The Notch signaling pathway controls numerous cell fate decisions during development and adulthood through diverse mechanisms. Thus, whereas it functions as an oscillator during somitogenesis, it can mediate an all-or-none cell fate switch to influence pattern formation in various tissues during development. Furthermore, while in some contexts continuous Notch signaling is required, in others a transient Notch signal is sufficient to influence cell fate decisions. However, the signaling mechanisms that underlie these diverse behaviors in different cellular contexts have not been understood. Notch1 along with two downstream transcription factors hes1 and RBP-Jk forms an intricate network of positive and negative feedback loops, and we have implemented a systems biology approach to computationally study this gene regulation network. Our results indicate that the system exhibits bistability and is capable of switching states at a critical level of Notch signaling initiated by its ligand Delta in a particular range of parameter values. In this mode, transient activation of Delta is also capable of inducing prolonged high expression of Hes1, mimicking the “ON” state depending on the intensity and duration of the signal. Furthermore, this system is highly sensitive to certain model parameters and can transition from functioning as a bistable switch to an oscillator by tuning a single parameter value. This parameter, the transcriptional repression constant of hes1, can thus qualitatively govern the behavior of the signaling network.
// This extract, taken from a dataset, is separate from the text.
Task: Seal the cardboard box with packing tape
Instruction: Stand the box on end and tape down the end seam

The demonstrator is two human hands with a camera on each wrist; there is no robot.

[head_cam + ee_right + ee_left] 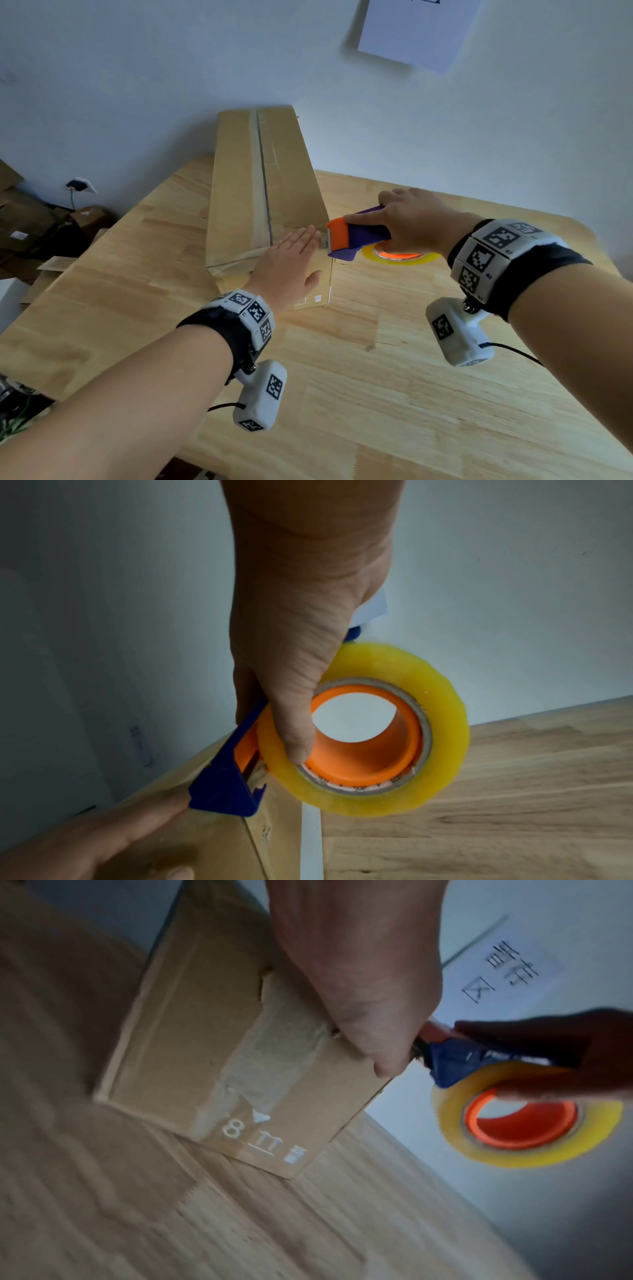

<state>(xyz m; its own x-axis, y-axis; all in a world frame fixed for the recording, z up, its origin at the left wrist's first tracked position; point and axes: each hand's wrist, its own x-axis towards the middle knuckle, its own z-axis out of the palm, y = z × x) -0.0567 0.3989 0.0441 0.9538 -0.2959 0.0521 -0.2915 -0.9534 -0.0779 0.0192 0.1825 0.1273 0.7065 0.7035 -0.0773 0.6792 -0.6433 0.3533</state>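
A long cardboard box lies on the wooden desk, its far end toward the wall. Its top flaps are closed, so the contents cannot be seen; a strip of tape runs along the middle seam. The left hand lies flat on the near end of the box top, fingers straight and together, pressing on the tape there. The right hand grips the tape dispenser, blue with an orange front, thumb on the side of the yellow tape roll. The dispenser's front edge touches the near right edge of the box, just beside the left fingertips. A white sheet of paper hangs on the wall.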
In addition, we find that the system is able to dampen and reduce the effects of biological noise that arise from stochastic effects in gene expression for systems that respond quickly to Notch signaling.
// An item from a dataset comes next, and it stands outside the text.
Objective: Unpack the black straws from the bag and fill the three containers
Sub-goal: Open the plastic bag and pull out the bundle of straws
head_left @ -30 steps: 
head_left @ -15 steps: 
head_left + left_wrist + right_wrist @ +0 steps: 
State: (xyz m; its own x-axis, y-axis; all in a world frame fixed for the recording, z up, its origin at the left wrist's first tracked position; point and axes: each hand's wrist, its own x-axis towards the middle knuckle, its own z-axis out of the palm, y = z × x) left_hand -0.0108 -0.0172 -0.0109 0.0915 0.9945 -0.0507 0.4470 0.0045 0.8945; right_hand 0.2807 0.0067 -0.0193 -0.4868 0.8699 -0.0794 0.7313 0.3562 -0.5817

This work thus helps our understanding of an important cell fate control system and begins to elucidate how this context dependent signaling system can be modulated in different cellular settings to exhibit entirely different behaviors.
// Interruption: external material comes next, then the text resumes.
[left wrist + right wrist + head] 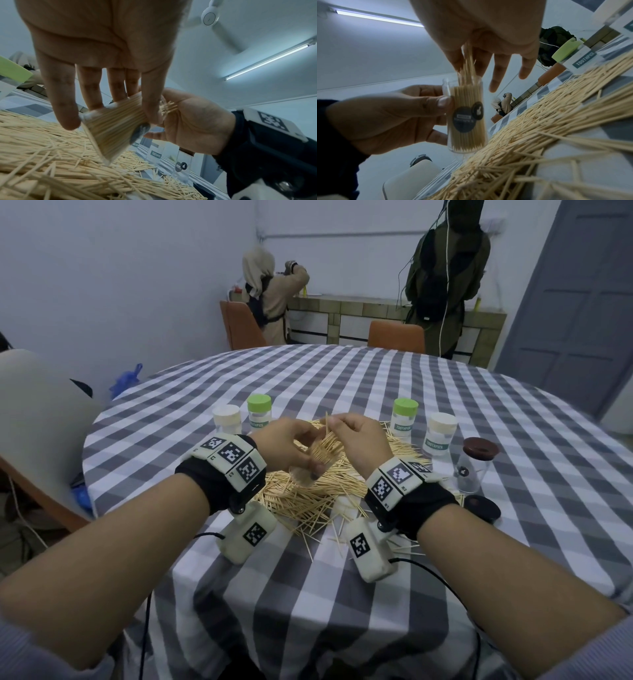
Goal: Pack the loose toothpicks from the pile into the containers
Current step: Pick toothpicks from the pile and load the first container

The Notch signaling pathway is an evolutionarily conserved signaling system that is involved in various cell fate decisions, both during development of an organism and during adulthood. While the same core circuit functions in various different cellular contexts, it has experimentally been shown to elicit varied behaviors and responses. On the one hand, it functions as a cellular oscillator critical for somitogenesis, whereas in other situations, it can function as a cell fate switch to pattern developing tissue, for example in the Drosophila eye. Furthermore, malfunctioning of Notch signaling is implicated in various cancers. To better understand the underlying mechanisms that allow the network to function distinctly in different contexts, we have mathematically modeled the behavior of the Notch network, encompassing the Notch gene along with two of its downstream effector transcription factors, which together form a network of positive and negative feedback loops. Our results indicate that the qualitative and quantitative behavior of the system can readily be tuned based on key parameters to reflect its multiple roles. Furthermore, our results provide insights into alterations in the signaling system that lead to malfunction and hence disease, which could be used to identify potential drug targets for therapy.